Scott Apicelli, the owner of Blue Sky Music Studios, has been focusing on post-production work in the last few months.
“People have dropped off stuff to be mastered, or there were projects I was working on that needed to be edited or mixed . . . We do a good amount of transfers, which people have been dropping off as well. It’s certainly not like it was,” Apicelli said.
However, he anticipates that more artists are going to be scheduling recording sessions later this year.

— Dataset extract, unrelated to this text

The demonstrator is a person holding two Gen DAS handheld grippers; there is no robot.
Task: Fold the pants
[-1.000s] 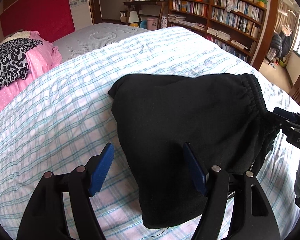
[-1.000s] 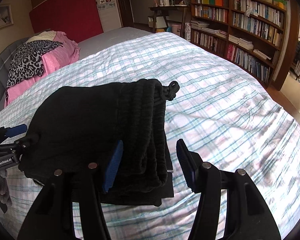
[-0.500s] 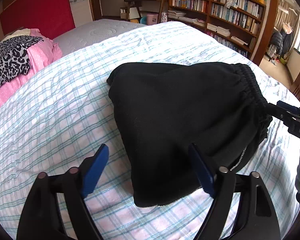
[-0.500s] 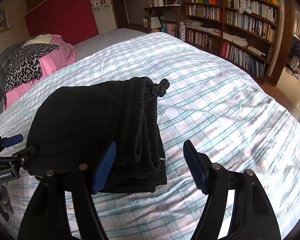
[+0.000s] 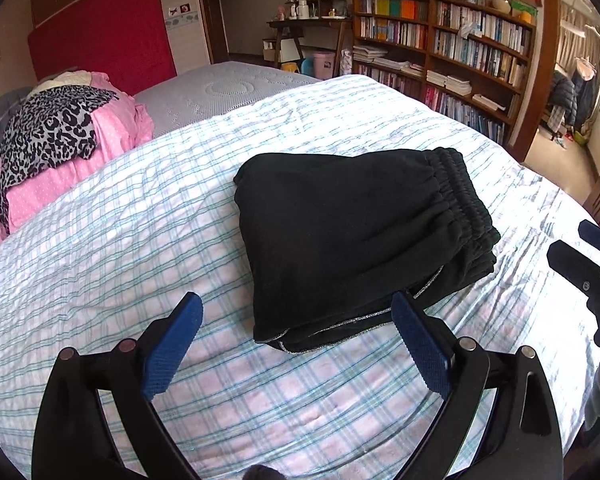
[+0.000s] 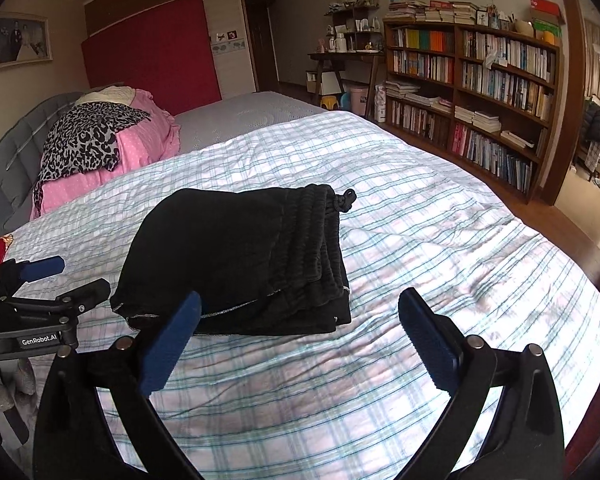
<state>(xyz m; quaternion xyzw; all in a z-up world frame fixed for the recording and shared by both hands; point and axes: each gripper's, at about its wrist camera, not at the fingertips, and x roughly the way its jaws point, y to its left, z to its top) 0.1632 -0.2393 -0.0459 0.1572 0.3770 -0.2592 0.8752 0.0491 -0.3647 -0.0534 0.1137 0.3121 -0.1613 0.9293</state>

“As things ease up, I anticipate a boom because we have . . . a good portion of the public has been accumulating money with the unemployment. There probably is a bunch of hunkering down and writing songs, when things are officially open again, I anticipate people will have material and more money to do something,” Apicelli said.
That’s certainly what Bourgeois hopes will happen as well, though the possibility that some artists will give up still looms large.
“Artists are not making money. That’s the downside. [The] gig economy is tough. You’ve really got to hustle,” Bourgeois said.
“Musicians and artists do the things they do because they dream about it and they love it and they’re proud of it. So it is a tragedy if a musician gives up over this. It’s a tragedy because they’re not just losing income they’re losing a dream. It also robs us as a community of that art . . . and that’s awful.”
He added that people need to support local artists so that their potential isn’t stoppered entirely by these unprecedented times.